But that’s not what lawyers care about.

What they want to know is:

  • Did you make informed, standards-based decisions?
  • Can you prove you reviewed the risks?
  • Is there any record that leadership approved or rejected those risks?
  • Did you train your people to follow the rules—and document it?

Because when the breach happens—and eventually it will—no one’s going to ask about your endpoint configuration.

They’re going to ask what you were thinking.

And if your answer is “My IT team told me we were good,” then I hope your lawyer has a strong coffee budget.

The Gap You Can’t See Until It’s Too Late

Most companies think their cyber support team handles this already.

They don’t. They manage your tools. Your tech. Your updates.

What they don’t manage is the evidence that you did your part as a leader. That your business made decisions that any reasonable organization would’ve made.

This is where Cyber Liability Manager comes in.

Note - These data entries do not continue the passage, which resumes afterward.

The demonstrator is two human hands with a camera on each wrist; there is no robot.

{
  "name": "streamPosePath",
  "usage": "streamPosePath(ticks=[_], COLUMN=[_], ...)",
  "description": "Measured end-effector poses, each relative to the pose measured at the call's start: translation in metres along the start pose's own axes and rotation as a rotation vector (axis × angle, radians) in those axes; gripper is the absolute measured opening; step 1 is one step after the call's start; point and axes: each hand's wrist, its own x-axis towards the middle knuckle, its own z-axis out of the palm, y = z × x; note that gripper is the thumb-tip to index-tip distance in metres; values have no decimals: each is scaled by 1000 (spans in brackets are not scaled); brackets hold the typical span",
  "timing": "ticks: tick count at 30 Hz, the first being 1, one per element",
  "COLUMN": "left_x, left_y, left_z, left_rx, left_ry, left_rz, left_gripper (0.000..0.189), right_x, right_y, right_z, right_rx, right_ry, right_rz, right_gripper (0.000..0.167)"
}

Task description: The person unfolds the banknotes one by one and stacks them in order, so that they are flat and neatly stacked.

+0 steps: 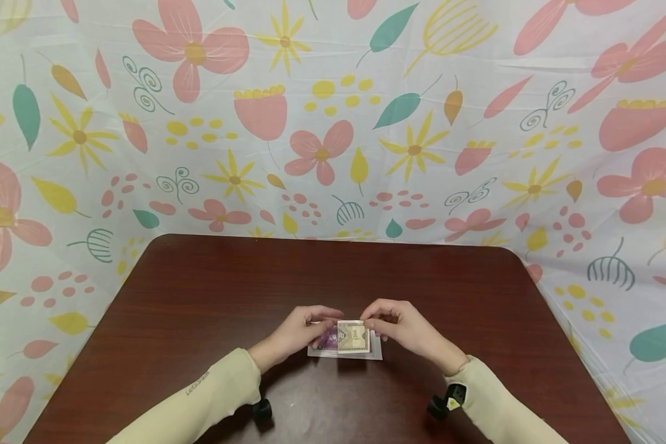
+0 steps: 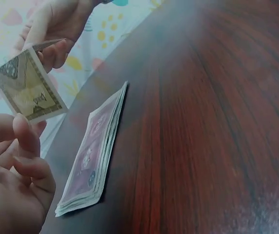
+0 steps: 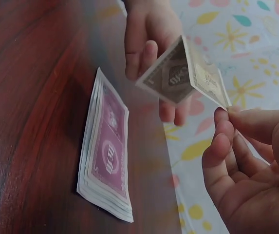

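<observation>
While both hands hover over the table (image 1: 200, 290), the left hand (image 1: 296, 333) and right hand (image 1: 402, 324) pinch a folded banknote (image 1: 353, 337) by its ends. Below it lies a stack of purple notes (image 3: 107, 151).

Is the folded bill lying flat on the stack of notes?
No, both hands hold the folded bill in the air, clear above the stack.

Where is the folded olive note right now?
In the head view the folded olive note sits near the table's front centre, held between the left hand and right hand, above the stack of purple notes.
</observation>
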Motion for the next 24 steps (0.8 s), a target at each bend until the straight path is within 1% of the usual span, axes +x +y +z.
streamPosePath(ticks=[2, 5, 9, 13, 18, 20, 22, 24], left_x=[-1, -3, -5, -7, -9, -10, -10, -11], left_y=[-1, -2, -3, -5, -5, -6, -7, -6], left_z=[-1, -5, -9, -12, -13, -13, -12, -11], left_rx=[-33, -45, -14, -7, 12, 25, 46, 75], left_ry=[1, 27, 68, 87, 90, 98, 124, 170], left_rz=[-12, -18, -38, -51, -13, 15, 51, 92], left_gripper=[29, 28, 27, 27, 32, 40, 47, 48], right_x=[0, 0, -2, -3, -2, -2, 0, 1], right_y=[1, 5, 10, 17, 24, 26, 28, 29], right_z=[-1, -5, -10, -11, -10, -9, -7, -4], right_rx=[1, -10, -26, -33, -46, -47, -39, -32], right_ry=[12, 36, 64, 82, 127, 152, 175, 195], right_rz=[3, 13, 32, 41, 32, 27, 15, -2], right_gripper=[8, 8, 8, 8, 7, 7, 10, 15])
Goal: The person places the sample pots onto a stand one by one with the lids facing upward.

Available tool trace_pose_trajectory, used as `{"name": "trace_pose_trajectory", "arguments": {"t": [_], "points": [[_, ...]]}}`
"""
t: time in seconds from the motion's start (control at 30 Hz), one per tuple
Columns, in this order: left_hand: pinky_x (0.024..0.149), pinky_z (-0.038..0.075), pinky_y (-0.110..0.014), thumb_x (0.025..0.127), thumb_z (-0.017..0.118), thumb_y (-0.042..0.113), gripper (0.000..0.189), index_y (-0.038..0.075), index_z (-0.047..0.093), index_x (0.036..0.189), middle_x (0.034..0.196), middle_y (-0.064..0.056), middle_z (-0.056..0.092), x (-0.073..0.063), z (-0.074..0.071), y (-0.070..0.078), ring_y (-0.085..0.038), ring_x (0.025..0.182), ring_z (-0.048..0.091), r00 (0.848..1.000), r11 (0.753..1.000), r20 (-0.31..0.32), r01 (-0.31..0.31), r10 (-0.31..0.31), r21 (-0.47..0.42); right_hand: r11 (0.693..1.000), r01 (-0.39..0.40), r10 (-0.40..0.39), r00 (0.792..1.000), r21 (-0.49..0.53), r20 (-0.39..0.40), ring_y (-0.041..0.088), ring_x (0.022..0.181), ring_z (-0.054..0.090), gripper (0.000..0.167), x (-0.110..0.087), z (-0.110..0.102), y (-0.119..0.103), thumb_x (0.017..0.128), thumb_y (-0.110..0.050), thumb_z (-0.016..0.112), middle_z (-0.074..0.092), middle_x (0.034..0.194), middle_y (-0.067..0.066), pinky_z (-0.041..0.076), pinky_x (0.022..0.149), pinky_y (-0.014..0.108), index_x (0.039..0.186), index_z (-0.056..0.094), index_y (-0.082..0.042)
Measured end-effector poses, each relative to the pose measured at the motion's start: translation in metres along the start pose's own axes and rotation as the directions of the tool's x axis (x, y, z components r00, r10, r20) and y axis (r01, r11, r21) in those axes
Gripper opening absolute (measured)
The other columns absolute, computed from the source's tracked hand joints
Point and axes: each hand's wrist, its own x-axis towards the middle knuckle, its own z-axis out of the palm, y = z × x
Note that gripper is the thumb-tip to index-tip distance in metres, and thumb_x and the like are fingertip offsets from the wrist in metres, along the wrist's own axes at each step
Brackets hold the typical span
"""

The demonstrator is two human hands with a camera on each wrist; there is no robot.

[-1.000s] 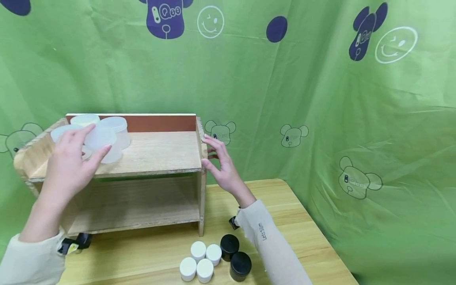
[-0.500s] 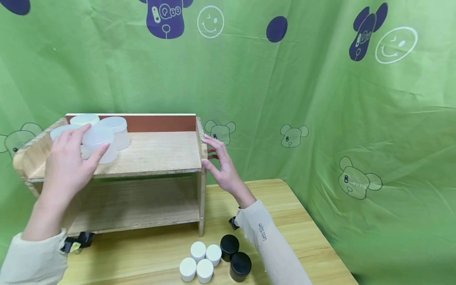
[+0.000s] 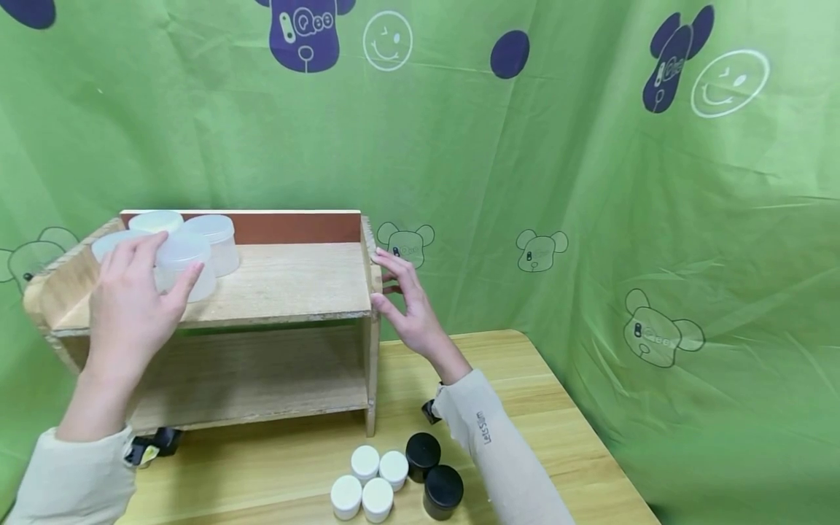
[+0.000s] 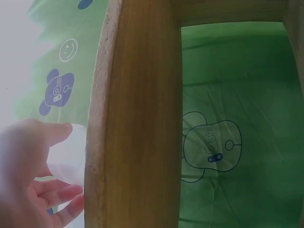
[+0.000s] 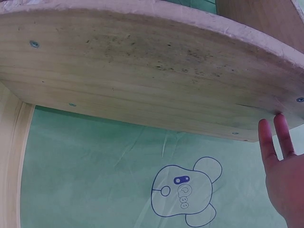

It’s Not a Security Tool. It’s Your Legal Defense File.

Cyber Liability Manager:

  • Documents your security standards. Why you chose what you chose.
  • Tracks leadership approvals. Who knew what—and when.
  • Creates an audit trail. So you don’t have to rely on memory when you’re under oath.
  • Ensures your team is trained. And that there’s proof of it.

You don’t buy this because you think you’re getting breached tomorrow. You buy this because if it happens—and someone says you were negligent—this is how you prove you weren’t.

The “Don’t You Already Do This for Me?” Trap

This is the CFO’s blind spot. It’s easy to assume the people managing your tech stack are also building your defense case. But unless you’re paying your IT provider to gather legal-grade evidence, create governance documentation, and ensure executive approvals are timestamped and auditable—you’re exposed.

So What Finally Got Through to That CFO?

I said, “If there’s a breach, how do you plan to prove you weren’t negligent?” And I let it hang in the air. He picked up his fork. Took a big bite of steak. And said, “Yeah. We need to fix that.”

You probably do too.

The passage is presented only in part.